◆ WORK ITEM
Find out how many lines of the listing below include "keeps" and report only that number.

◆ RECORDS SHOWN
★ ★ ★

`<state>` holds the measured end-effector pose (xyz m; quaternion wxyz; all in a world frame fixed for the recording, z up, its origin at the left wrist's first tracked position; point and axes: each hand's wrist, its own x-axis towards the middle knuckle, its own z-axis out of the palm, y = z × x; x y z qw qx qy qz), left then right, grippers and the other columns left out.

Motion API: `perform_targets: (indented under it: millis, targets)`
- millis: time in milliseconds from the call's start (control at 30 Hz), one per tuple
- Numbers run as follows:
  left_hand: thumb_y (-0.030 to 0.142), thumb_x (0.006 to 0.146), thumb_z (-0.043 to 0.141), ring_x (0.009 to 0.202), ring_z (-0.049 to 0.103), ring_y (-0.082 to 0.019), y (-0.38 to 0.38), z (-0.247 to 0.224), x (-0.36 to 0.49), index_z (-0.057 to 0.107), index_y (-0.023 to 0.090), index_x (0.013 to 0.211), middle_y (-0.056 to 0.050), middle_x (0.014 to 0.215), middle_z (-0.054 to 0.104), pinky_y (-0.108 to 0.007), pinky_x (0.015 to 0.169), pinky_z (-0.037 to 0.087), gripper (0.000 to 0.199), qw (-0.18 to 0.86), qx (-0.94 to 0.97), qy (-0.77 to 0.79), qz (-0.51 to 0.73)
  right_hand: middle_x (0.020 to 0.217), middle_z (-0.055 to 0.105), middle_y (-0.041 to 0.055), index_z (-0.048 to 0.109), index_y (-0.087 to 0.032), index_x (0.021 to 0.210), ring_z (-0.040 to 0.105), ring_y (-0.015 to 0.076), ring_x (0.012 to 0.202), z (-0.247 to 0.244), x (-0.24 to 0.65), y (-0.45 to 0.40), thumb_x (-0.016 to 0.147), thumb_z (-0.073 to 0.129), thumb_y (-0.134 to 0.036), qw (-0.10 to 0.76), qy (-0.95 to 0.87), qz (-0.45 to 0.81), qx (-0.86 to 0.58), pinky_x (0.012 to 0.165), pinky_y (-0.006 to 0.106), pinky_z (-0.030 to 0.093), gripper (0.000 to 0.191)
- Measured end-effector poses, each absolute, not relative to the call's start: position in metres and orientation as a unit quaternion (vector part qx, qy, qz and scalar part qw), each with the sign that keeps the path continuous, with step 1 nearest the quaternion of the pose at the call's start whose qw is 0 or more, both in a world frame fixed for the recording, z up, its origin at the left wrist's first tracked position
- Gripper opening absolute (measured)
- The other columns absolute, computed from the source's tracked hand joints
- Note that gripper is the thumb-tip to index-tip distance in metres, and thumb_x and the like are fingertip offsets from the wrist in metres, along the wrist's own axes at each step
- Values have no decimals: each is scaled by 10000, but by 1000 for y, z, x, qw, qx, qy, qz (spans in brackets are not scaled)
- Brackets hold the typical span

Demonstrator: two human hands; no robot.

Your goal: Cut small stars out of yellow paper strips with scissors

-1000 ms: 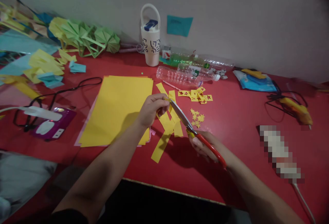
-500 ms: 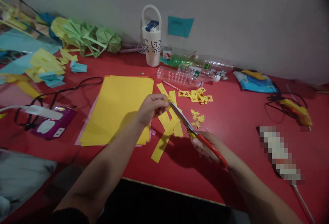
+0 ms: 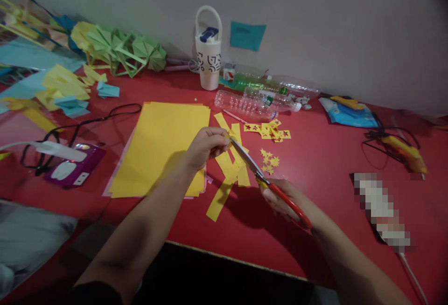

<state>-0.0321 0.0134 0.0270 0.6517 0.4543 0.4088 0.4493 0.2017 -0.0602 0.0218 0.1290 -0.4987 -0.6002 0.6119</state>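
My left hand (image 3: 209,147) pinches a small yellow paper piece (image 3: 231,135) above some yellow paper strips (image 3: 220,198). In my right hand (image 3: 285,197) are the scissors (image 3: 258,172) with red handles, their blade tips at the piece by my left fingertips. Small yellow paper stars (image 3: 269,161) lie beyond the blades, and strips with star-shaped holes (image 3: 268,130) are behind them. Left of the strips is a stack of yellow sheets (image 3: 164,142).
Plastic bottles (image 3: 245,104) and a white tumbler (image 3: 209,62) stand or lie at the back. A purple power strip (image 3: 75,167) and folded papers are left; a glue gun (image 3: 402,153) and a blurred-out object (image 3: 383,211) are right.
The view has shifted very slightly. Both hands and the scissors keep nearly the same positions.
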Motion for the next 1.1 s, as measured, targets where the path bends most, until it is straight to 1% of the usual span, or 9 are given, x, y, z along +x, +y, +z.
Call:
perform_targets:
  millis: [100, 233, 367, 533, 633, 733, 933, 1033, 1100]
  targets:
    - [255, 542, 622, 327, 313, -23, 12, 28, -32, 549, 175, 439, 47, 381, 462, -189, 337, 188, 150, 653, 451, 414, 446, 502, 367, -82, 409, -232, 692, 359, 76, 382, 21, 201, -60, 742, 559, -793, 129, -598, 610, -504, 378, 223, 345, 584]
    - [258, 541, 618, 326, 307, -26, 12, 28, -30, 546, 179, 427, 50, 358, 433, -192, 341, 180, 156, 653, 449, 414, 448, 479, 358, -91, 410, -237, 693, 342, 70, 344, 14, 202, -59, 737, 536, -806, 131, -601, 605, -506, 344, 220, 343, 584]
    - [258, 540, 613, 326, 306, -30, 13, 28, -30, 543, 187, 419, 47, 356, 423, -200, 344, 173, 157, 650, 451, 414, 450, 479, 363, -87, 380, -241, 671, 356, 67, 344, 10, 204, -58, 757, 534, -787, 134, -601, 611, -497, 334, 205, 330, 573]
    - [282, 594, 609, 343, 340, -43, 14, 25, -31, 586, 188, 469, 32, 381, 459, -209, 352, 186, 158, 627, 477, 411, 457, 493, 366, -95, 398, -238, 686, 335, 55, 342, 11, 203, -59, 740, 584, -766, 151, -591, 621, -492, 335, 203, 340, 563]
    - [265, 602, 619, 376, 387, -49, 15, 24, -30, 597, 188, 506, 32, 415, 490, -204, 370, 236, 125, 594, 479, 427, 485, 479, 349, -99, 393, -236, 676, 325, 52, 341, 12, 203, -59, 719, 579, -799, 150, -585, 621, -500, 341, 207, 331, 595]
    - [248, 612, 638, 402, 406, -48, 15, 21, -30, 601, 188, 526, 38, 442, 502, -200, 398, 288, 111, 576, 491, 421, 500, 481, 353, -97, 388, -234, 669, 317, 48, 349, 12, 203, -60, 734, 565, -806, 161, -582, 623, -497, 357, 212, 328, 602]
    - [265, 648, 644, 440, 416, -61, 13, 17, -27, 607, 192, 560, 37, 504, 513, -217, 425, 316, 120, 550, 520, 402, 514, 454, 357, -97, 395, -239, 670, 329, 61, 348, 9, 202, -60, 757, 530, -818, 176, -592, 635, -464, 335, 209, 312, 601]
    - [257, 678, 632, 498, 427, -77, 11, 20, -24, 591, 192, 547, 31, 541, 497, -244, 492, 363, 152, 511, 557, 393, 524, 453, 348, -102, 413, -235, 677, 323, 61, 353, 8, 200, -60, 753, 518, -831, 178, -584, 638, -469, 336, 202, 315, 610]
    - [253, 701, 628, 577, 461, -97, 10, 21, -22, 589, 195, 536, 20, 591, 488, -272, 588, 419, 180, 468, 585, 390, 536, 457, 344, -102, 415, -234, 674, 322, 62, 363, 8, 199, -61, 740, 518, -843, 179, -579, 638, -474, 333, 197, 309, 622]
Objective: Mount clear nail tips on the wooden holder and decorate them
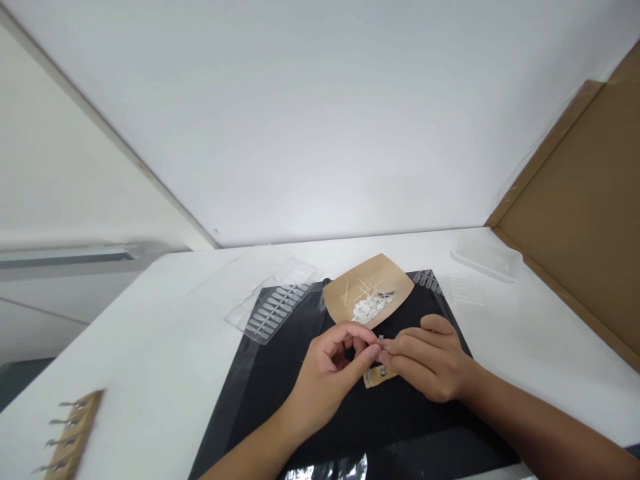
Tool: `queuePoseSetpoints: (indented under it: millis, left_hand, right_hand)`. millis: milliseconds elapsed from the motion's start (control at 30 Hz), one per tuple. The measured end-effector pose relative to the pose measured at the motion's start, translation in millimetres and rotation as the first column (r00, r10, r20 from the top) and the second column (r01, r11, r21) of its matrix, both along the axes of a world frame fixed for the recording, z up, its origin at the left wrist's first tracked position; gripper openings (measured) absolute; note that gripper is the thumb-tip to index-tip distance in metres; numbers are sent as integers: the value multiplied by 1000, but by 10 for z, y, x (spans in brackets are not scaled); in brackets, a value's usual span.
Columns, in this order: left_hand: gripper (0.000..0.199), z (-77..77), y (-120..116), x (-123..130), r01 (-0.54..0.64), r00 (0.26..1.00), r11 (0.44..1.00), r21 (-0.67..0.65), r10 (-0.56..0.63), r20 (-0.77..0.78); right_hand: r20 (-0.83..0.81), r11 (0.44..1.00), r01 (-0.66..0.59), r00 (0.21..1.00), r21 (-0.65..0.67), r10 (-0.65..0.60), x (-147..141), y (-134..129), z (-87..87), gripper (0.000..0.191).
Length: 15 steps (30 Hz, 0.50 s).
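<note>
My left hand point(333, 373) and my right hand point(430, 357) meet fingertip to fingertip over the black mat point(280, 413). Both are closed in a pinch. A tiny translucent bit point(381, 338) shows at the fingertips, too small and covered to name. Just under the fingers lies a small wooden block point(376, 377) with a shiny metal piece on it, partly hidden by my right hand. Right behind the hands sits a brown paper tray point(345, 283), holding white scraps point(367, 307) and several thin wooden sticks point(369, 287).
Clear false nail tips point(275, 312) lie in a plastic case at the mat's left corner. More nail tips point(428, 281), a white gridded sheet point(467, 291) and a clear plastic box point(486, 259) are at right. A wooden holder with metal clips point(75, 437) stands front left. Cardboard point(580, 213) borders the right.
</note>
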State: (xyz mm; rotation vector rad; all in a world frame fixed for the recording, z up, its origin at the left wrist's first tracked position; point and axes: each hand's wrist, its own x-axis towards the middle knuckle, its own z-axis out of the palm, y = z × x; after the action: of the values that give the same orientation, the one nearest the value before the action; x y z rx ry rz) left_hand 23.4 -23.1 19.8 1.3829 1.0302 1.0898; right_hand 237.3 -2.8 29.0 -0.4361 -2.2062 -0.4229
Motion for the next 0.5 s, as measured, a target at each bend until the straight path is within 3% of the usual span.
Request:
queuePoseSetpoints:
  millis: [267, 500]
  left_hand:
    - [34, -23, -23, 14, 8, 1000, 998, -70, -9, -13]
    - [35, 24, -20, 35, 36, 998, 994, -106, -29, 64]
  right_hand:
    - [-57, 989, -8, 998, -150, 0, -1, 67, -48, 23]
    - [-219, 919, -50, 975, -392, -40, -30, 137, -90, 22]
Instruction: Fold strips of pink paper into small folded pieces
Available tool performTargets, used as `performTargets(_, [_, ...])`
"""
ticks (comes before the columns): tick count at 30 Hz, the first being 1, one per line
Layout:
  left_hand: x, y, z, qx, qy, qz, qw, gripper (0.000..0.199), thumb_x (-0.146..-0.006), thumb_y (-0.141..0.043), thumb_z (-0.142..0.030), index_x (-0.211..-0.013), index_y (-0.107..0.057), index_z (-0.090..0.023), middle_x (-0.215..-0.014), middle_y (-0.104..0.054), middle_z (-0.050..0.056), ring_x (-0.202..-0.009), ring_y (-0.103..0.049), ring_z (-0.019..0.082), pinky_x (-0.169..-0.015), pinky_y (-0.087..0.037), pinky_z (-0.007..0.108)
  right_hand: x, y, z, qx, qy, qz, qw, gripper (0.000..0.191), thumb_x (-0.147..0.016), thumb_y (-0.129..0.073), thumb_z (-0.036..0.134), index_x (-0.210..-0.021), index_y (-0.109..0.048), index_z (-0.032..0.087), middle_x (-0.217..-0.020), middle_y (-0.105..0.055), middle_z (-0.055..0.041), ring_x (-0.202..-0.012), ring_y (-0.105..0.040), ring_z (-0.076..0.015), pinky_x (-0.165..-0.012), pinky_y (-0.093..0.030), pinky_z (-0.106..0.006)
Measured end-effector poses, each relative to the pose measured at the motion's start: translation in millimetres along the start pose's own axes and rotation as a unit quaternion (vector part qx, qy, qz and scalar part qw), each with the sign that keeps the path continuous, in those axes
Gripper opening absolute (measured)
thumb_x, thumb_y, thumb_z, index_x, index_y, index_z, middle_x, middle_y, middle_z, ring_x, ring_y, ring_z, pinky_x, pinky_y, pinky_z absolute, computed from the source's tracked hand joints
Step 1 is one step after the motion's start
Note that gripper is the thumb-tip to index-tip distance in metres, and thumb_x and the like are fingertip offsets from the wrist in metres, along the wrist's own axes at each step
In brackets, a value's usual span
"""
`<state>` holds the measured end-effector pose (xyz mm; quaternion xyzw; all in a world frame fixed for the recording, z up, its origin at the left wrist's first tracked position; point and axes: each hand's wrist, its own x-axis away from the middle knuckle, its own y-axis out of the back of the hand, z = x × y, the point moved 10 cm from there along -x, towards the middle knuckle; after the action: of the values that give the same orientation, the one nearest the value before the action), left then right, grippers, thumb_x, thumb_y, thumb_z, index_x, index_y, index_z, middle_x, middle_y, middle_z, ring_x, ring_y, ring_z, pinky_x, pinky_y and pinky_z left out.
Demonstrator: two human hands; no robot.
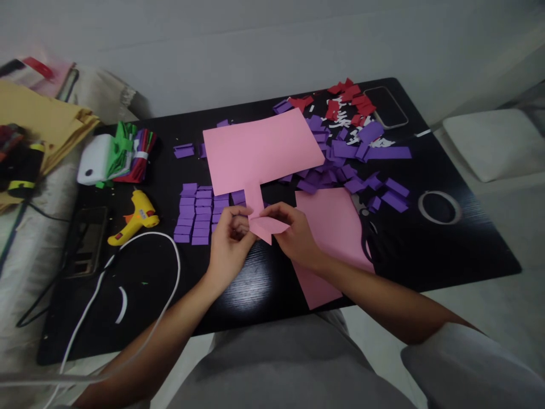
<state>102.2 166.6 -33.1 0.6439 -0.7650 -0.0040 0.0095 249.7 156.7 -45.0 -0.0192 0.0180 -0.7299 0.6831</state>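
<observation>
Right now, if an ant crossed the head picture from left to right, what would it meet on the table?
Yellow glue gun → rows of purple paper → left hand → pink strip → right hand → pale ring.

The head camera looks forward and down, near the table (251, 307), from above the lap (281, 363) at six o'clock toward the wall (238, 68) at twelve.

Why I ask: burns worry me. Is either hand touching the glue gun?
No, both hands hold pink paper; the glue gun lies apart.
</observation>
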Motion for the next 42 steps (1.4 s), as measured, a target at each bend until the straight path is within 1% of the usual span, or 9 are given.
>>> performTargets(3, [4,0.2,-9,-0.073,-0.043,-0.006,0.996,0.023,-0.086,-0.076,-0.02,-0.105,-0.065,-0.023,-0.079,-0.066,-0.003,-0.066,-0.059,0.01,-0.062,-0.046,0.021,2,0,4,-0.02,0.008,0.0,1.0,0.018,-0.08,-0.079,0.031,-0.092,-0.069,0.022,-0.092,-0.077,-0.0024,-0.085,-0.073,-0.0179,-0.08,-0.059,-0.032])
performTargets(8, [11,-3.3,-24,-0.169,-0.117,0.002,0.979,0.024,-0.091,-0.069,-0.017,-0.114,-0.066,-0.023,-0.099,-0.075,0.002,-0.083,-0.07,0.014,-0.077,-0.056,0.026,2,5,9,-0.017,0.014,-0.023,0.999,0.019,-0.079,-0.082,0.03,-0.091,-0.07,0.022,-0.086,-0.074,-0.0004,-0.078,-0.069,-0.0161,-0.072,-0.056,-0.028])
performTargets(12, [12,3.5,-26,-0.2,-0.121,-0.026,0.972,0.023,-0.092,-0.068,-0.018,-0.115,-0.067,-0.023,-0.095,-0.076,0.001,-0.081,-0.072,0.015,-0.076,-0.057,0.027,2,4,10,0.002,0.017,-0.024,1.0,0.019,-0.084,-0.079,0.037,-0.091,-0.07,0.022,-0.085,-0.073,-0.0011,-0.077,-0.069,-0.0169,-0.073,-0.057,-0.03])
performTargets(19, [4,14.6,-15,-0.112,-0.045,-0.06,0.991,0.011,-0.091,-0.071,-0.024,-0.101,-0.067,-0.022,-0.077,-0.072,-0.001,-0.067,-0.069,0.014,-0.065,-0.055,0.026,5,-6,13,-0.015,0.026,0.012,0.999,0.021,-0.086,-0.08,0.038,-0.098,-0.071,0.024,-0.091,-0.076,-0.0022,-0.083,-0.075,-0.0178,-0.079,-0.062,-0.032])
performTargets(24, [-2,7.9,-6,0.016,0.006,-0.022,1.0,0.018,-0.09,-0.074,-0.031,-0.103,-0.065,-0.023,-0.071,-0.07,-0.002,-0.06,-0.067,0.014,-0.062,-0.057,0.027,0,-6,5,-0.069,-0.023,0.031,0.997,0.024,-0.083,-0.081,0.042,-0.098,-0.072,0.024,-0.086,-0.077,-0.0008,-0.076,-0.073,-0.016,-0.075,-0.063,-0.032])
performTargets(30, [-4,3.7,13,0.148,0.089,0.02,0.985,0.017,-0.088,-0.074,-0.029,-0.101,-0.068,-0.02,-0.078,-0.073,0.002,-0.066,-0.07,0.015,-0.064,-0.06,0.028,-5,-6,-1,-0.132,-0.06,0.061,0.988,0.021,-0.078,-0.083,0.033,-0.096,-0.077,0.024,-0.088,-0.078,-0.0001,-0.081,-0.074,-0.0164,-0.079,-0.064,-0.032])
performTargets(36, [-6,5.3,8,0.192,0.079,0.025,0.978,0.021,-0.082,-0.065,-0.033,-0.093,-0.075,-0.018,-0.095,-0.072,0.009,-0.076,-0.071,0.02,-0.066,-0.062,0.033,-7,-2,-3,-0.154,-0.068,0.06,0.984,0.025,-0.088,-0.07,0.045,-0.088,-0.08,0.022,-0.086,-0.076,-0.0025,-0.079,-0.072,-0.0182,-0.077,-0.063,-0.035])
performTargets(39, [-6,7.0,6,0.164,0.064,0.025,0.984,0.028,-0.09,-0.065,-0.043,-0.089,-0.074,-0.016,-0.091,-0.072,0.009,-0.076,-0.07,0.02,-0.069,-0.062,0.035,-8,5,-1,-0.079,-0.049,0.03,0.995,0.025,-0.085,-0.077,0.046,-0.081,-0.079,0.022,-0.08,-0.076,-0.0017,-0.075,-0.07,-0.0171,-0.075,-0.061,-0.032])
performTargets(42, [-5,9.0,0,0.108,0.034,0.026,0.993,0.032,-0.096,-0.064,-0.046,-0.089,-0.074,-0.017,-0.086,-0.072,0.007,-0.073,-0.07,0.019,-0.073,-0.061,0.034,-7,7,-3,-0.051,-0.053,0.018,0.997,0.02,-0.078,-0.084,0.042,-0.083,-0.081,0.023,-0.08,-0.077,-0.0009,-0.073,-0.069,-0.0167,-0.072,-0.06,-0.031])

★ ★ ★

◆ FINAL ANSWER
2